Servire l’acqua responsabilmente

Sistemi –

Dotarsi di un impianto per il trattamento dell’acqua potabile ha indubbi vantaggi. Ma la scelta del fornitore deve essere oculata. I consigli di un esperto

È ormai abitudine diffusa, nei pubblici esercizi, somministrare acqua potabile trattata. Bramini del risparmio e paladini dell’ambiente ne hanno a lungo elogiato i vantaggi economici e ambientali: riduzione dei rifiuti e delle emissioni di Co2 per il trasporto, ottimizzazione della gestione del magazzino ecc. Tutto vero.
Non stupisce allora che, fiutato il business, in molti ci si siano buttati. Tanto che oggi l’offerta di apparecchiature per il trattamento dell’acqua risulta variegata e, in alcuni casi, improvvisata. Per far fronte a queste nuove situazioni di mercato con uno strumento più consono ai tempi e maggiormente rispondente alle regole dell’Unione Europea, dopo una lunghissima gestazione, la Gazzetta Ufficiale n. 84 del 10.04.2013, ha pubblicato le “Linee guida sui dispositivi di trattamento delle acque destinate al consumo umano, ai sensi del D.M. n. 25 del 7 febbraio 2012”.

Di chi sono le responsabilità
Come a dire: il gestore in cerca di un fornitore affidabile ha ora tra le mani uno strumento indispensabile per valutare i propri partner.
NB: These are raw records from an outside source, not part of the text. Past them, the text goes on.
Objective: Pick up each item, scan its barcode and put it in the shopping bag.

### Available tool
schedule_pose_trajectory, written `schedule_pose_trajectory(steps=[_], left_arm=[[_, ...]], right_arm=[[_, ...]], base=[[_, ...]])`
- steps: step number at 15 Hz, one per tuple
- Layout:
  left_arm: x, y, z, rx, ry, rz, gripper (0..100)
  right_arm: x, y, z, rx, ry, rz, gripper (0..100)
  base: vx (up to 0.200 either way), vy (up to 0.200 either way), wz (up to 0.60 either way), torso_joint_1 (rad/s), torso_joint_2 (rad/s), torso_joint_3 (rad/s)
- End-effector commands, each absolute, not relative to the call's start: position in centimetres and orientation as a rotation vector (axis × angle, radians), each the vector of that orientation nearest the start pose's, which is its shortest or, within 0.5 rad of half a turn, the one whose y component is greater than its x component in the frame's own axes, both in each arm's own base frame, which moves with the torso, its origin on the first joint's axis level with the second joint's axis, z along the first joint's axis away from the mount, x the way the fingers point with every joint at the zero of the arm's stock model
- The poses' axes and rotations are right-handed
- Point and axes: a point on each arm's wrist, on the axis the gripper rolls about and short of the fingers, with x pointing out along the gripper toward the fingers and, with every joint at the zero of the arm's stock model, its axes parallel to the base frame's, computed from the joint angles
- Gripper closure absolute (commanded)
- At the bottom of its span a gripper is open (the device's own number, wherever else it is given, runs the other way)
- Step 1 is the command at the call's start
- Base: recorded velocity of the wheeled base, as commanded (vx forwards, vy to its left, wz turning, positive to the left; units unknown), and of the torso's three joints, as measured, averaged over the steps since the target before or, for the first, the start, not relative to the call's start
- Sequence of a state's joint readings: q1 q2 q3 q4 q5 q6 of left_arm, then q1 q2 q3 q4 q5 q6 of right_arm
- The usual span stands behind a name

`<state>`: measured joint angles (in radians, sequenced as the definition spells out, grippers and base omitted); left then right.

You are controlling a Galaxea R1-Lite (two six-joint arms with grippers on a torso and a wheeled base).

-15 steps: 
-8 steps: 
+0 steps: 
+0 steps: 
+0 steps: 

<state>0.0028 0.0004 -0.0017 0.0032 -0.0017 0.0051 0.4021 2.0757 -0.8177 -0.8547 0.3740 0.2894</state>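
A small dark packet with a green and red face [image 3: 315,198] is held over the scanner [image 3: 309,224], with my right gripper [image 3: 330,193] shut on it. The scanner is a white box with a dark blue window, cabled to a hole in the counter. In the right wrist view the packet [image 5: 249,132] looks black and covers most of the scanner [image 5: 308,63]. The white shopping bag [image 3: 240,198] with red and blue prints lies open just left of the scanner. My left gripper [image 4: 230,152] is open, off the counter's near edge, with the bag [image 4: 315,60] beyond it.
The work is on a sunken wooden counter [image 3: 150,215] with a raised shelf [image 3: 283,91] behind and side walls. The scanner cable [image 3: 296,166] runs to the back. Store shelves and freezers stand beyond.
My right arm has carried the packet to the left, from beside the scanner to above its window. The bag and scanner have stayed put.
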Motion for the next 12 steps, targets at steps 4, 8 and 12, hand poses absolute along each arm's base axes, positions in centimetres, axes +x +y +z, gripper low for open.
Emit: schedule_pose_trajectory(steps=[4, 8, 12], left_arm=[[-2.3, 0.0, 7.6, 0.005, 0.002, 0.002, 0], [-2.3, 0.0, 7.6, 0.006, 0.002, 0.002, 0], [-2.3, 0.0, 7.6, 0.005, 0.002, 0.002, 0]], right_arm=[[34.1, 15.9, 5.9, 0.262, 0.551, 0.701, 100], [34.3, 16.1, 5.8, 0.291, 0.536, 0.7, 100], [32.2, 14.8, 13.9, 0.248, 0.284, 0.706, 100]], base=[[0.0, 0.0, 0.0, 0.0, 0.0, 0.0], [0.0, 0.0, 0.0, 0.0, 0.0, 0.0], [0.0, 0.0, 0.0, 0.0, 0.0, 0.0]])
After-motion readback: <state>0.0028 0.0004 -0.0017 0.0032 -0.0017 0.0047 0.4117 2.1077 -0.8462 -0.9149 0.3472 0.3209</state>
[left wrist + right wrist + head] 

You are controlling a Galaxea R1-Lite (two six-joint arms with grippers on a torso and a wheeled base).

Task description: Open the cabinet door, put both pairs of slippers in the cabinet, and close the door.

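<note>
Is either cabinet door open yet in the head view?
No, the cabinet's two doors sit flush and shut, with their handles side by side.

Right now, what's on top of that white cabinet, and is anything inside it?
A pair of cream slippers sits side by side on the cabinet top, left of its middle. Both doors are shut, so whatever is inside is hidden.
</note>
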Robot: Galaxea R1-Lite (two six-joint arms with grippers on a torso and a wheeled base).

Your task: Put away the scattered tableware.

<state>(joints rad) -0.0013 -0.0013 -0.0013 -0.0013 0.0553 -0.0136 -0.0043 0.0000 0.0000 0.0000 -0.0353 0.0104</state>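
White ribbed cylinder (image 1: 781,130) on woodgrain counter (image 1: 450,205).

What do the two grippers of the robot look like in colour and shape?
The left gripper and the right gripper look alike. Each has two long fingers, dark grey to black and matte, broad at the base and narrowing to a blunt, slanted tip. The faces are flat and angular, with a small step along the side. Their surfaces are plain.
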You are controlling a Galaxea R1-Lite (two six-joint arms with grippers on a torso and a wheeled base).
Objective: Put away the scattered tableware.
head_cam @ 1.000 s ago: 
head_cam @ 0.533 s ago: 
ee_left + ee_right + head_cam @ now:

Abbiamo chiesto di commentare le nuove linee guida ad Antonio Poli, direttore commerciale di Sidea Italia, azienda che opera nel trattamento dell’acqua potabile da oltre 30 anni, depositaria del brevetto di acqua naturizzata e capofila di Assonaturizzatori. «La vera novità - spiega Poli - è la completa responsabilizzazione del fornitore e di chi deve gestire l’impianto».
Si legge nelle linee guida: “laddove l’acqua trattata è somministrata al pubblico (ristoranti, bar, fontanelli ecc.), i gestori di tali attività sono considerati “Osa, Operatori del Settore Alimentare”, e ciascuna unità distributiva deve adottare/integrare il sistema Haccp con l’individuazione dei punti critici di controllo. «Per quanto riguarda i fornitori - precisa Poli - quest’ultimi sono responsabili dell’impianto nel suo complesso: perciò è bene diffidare di chi vanta certificazioni solo sui filtri o altre parti della macchina. E ancora: il decreto è estremamente puntuale nel prescrivere l’obbligo per il produttore di dotare gli impianti di istruzioni che definiscano chiaramente le funzioni degli apparecchi, le manutenzioni necessarie, l’autonomia e quindi la necessità di rigenerazione o sostituzione di componenti, responsabilizzando quindi anche l’utente, che non può permettersi di trascurare questi apparecchi, ma ne deve garantire la gestione e la manutenzione secondo le istruzioni del fornitore». In altre parole, il gestore del bar che utilizza ricambi non originali o si rivolge a personale non qualificato per la manutenzione, abbagliato dal prezzo basso, rischia grosso. Per la cronaca: un contratto di manutenzione per due interventi l’anno vale poche centinaia di euro secondo i modelli. Vale la pena rischiare?
«La tendenza che va per la maggiore è quella di ricorrere alla formula del noleggio - testimonia Poli -. Dai test effettuati dalla nostra azienda è la soluzione ottimale che permette al gestore di “sgravarsi” dell’impegno della manutenzione: prova è che grazie al nopleggio proposto da Sidea, abbiamo avuto l’85% della rispondenza. La nostra forza si basa nella capacità di investimento che ci permette di offrire al cliente un rapporto diretto con l’azienda a un canone mensile inferiore alla spesa media che il ristorante sostiene per l’acquisto di acqua minerale. E che comprende tutto il necessario per il servizio».